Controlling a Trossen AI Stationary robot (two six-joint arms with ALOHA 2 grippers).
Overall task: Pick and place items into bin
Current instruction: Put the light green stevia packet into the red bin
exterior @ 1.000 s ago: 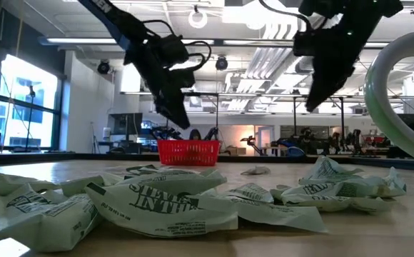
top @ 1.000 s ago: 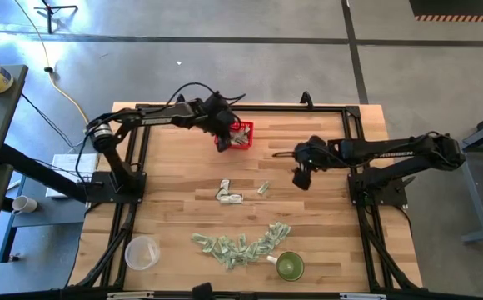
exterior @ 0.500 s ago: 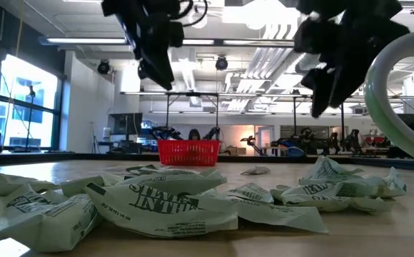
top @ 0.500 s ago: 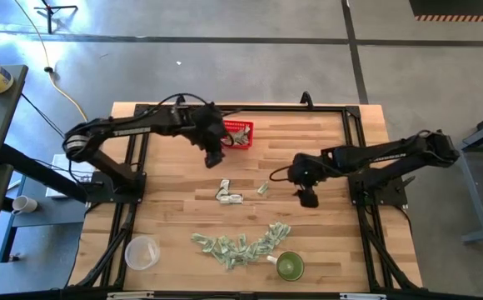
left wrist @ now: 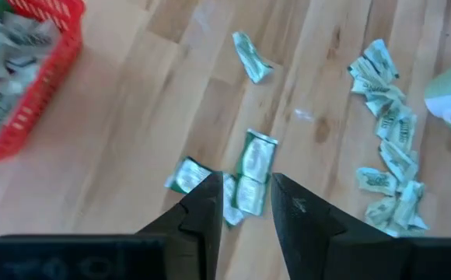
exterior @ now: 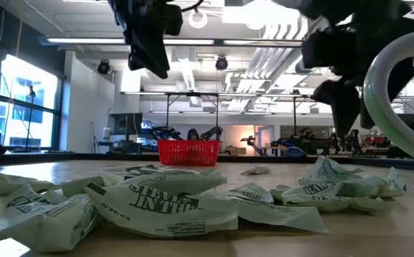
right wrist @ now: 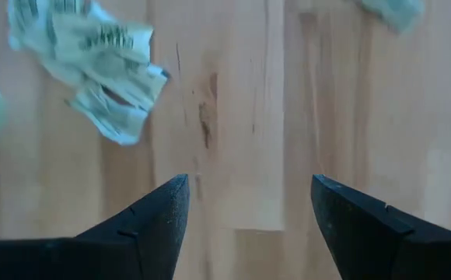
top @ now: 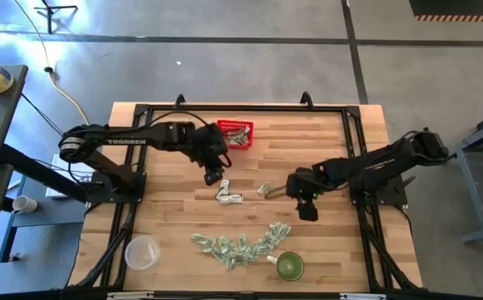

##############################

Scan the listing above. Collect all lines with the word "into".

> [Result for this task]
Overall task: Pick and place items into bin
Current instruction: Put the light green stevia packet into the red bin

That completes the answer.